--- THE PROBLEM ---
The full data, repeated exactly, is the only answer needed.

--- COLLECTED MATERIAL ---
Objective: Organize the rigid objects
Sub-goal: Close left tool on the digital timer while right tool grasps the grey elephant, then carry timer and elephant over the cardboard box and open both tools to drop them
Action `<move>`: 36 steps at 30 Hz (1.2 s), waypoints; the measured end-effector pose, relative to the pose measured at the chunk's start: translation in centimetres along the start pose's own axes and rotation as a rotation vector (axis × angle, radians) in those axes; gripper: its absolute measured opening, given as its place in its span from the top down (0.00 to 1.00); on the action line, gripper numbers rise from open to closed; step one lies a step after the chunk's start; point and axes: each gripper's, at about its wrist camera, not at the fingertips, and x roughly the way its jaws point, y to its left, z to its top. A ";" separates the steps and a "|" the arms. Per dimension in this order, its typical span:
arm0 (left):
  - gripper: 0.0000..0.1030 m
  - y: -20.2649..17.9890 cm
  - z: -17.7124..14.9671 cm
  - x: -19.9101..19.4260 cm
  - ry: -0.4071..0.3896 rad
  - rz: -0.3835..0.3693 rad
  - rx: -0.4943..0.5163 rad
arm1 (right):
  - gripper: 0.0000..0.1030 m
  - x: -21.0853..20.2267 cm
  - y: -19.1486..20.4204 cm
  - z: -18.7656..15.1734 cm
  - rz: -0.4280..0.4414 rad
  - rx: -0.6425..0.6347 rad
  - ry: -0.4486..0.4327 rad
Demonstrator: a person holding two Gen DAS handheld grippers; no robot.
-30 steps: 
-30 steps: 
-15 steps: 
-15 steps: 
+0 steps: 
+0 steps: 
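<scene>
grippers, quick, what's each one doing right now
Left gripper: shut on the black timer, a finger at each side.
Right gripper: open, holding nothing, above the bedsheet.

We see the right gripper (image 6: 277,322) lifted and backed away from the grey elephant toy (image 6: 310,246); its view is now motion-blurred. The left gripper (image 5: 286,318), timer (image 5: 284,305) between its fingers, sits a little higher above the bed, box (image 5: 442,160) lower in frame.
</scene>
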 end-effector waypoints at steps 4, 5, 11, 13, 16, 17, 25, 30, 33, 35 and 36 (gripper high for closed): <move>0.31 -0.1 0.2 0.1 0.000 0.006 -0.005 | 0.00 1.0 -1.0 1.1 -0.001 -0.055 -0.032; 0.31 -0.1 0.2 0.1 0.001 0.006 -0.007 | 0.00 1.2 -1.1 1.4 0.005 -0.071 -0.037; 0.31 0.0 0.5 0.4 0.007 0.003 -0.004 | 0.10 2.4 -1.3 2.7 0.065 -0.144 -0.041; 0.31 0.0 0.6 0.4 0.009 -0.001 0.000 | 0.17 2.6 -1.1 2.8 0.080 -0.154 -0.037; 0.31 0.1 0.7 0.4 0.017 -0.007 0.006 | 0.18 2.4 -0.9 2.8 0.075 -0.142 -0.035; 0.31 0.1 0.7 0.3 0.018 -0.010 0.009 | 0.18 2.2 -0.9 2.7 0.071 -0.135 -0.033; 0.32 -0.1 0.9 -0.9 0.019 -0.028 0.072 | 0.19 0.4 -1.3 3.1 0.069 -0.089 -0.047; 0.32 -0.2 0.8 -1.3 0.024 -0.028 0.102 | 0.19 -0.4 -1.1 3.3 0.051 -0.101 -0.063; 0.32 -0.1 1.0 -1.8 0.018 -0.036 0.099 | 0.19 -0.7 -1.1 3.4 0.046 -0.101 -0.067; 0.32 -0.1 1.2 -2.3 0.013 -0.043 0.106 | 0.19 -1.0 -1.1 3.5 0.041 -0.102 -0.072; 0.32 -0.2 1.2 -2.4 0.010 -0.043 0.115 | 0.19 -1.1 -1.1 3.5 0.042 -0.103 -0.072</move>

--- ANSWER FOR THE TASK ---
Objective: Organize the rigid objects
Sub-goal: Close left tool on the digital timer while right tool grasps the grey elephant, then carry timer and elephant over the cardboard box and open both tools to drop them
Action `<move>`: 36 steps at 30 Hz (1.2 s), waypoints; the measured end-effector pose, relative to the pose measured at the chunk's start: translation in centimetres along the start pose's own axes and rotation as a rotation vector (axis × angle, radians) in those axes; gripper: its absolute measured opening, given as its place in its span from the top down (0.00 to 1.00); on the action line, gripper numbers rise from open to closed; step one lies a step after the chunk's start; point and axes: each gripper's, at about its wrist camera, not at the fingertips, and x roughly the way its jaws point, y to its left, z to its top. A ";" separates the steps and a "|" the arms. Per dimension in this order, its typical span:
arm0 (left):
  - gripper: 0.0000..0.1030 m
  - y: -20.2649..17.9890 cm
  - z: -17.7124..14.9671 cm
  - x: -19.9101..19.4260 cm
  - ry: -0.4071..0.3896 rad
  - rz: -0.3835..0.3693 rad
  - rx: -0.4943..0.5163 rad
arm1 (right):
  - gripper: 0.0000..0.1030 m
  - x: -21.0853..20.2267 cm
  - y: -19.1486..20.4204 cm
  - z: -18.7656..15.1734 cm
  - rz: -0.4280..0.4414 rad
  - rx: -0.6425..0.6347 rad
  - ry: -0.4486..0.4327 rad
Demonstrator: a person holding two Gen DAS handheld grippers; no robot.
-30 steps: 
-30 steps: 
-15 steps: 
-15 steps: 
+0 steps: 
+0 steps: 
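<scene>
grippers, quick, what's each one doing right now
Left gripper: shut on the black timer, a finger at each side.
Right gripper: open, holding nothing, above the bedsheet.

We see the right gripper (image 6: 277,322) lifted and backed away from the grey elephant toy (image 6: 310,246); its view is now motion-blurred. The left gripper (image 5: 286,318), timer (image 5: 284,305) between its fingers, sits a little higher above the bed, box (image 5: 442,160) lower in frame.
</scene>
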 end-effector waypoints at steps 4, 5, 11, 13, 16, 17, 25, 30, 33, 35 and 36 (gripper high for closed): <move>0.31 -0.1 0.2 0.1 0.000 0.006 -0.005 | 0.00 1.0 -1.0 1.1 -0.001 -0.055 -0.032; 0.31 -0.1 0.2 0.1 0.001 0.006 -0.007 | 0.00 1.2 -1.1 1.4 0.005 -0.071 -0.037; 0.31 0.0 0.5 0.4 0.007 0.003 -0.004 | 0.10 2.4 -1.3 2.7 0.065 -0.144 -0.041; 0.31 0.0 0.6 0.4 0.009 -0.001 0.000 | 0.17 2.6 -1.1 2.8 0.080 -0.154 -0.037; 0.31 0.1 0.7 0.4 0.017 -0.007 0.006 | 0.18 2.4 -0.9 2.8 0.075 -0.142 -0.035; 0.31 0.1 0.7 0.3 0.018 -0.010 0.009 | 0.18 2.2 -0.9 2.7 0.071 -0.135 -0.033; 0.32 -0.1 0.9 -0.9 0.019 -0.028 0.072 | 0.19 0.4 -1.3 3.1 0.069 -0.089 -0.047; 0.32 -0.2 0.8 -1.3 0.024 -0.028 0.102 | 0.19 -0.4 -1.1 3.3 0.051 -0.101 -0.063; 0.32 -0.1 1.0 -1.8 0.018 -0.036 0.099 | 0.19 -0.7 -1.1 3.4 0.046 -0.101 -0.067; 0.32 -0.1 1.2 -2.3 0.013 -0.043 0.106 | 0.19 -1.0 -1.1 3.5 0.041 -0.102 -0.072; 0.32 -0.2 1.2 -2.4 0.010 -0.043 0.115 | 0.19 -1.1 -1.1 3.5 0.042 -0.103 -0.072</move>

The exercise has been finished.